-- Task details --
What's wanted is the full listing, reproduced exactly.

************

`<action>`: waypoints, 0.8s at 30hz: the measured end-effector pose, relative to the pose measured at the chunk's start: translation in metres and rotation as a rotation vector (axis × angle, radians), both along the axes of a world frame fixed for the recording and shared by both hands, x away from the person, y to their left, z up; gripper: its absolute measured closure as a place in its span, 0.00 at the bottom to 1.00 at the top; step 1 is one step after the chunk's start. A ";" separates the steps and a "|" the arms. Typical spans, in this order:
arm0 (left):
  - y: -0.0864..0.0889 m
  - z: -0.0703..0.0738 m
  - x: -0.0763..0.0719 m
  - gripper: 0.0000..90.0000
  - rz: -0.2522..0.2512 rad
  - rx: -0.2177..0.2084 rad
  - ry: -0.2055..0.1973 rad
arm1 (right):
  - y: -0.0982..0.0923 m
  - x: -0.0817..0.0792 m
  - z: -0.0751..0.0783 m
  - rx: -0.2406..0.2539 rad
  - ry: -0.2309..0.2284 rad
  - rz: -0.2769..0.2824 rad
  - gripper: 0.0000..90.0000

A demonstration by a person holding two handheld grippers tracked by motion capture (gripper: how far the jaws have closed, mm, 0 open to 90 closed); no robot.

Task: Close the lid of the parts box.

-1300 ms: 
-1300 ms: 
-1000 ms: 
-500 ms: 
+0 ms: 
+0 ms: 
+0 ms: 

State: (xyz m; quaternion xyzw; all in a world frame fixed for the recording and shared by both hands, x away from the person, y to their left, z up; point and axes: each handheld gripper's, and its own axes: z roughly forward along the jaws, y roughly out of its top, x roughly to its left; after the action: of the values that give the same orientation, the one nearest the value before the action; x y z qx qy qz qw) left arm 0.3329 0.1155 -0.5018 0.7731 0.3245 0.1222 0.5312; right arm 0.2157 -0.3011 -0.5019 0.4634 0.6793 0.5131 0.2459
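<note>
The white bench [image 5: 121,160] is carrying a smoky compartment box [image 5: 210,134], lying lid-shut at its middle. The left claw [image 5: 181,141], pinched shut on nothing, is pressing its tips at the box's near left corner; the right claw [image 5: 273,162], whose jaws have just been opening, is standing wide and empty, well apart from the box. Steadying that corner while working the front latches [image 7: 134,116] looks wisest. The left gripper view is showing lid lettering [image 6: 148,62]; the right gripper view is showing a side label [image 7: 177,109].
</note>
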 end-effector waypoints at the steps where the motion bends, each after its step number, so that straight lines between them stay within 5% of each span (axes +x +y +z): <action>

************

-- Finished exercise --
`<action>`: waypoints, 0.8s at 30hz: the measured end-effector pose, relative to the pose measured at the chunk's start: translation in metres and rotation as a rotation vector (axis × angle, radians), both along the axes of a world frame fixed for the recording and shared by both hands, x away from the person, y to their left, z up; gripper: its absolute measured closure as a place in its span, 0.00 at the bottom to 1.00 at the top; step 1 is one step after the chunk's start. A ";" separates the steps and a "|" the arms. Typical spans, in this order:
arm0 (left):
  - y: -0.0864..0.0889 m
  - z: -0.0703..0.0738 m
  - x: -0.0763..0.0719 m
  - gripper: 0.0000..90.0000
  - rz: -0.2522..0.2512 rad
  - rx: -0.2177..0.2084 rad
  - ry: -0.2055..0.1973 rad
arm1 (right):
  - y: -0.0982..0.0923 m
  - x: -0.0817..0.0792 m
  - z: -0.0751..0.0783 m
  - rx: -0.2406..0.2539 rad
  - ry: -0.2309..0.2284 rad
  - rz: -0.2769..0.2824 rad
  - gripper: 0.0000..90.0000

A demonstration by a person holding two handheld grippers tracked by motion capture (gripper: how far the jaws have closed, mm, 0 open to 90 closed); no robot.

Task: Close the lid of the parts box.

-1300 ms: 
-1300 ms: 
-1000 ms: 
-500 ms: 
+0 ms: 
+0 ms: 
+0 ms: 

State: (xyz m; quaternion xyzw; all in a world frame fixed for the recording and shared by both hands, x away from the person, y to their left, z up; point and axes: each handheld gripper's, and its own axes: z roughly forward along the jaws, y roughly out of its top, x roughly to its left; after the action: of the values that give the same orientation, the one nearest the value before the action; x y z qx qy qz qw) left arm 0.3329 0.1155 -0.5018 0.7731 0.3245 0.1222 0.5312; right arm 0.2157 -0.3011 -0.5019 0.4634 0.6793 0.5131 0.2459
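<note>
The white bench [image 5: 121,160] is carrying a smoky compartment box [image 5: 210,134], lying lid-shut at its middle. The left claw [image 5: 181,141], pinched shut on nothing, is pressing its tips at the box's near left corner; the right claw [image 5: 273,162], whose jaws have just been opening, is standing wide and empty, well apart from the box. Steadying that corner while working the front latches [image 7: 134,116] looks wisest. The left gripper view is showing lid lettering [image 6: 148,62]; the right gripper view is showing a side label [image 7: 177,109].
</note>
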 end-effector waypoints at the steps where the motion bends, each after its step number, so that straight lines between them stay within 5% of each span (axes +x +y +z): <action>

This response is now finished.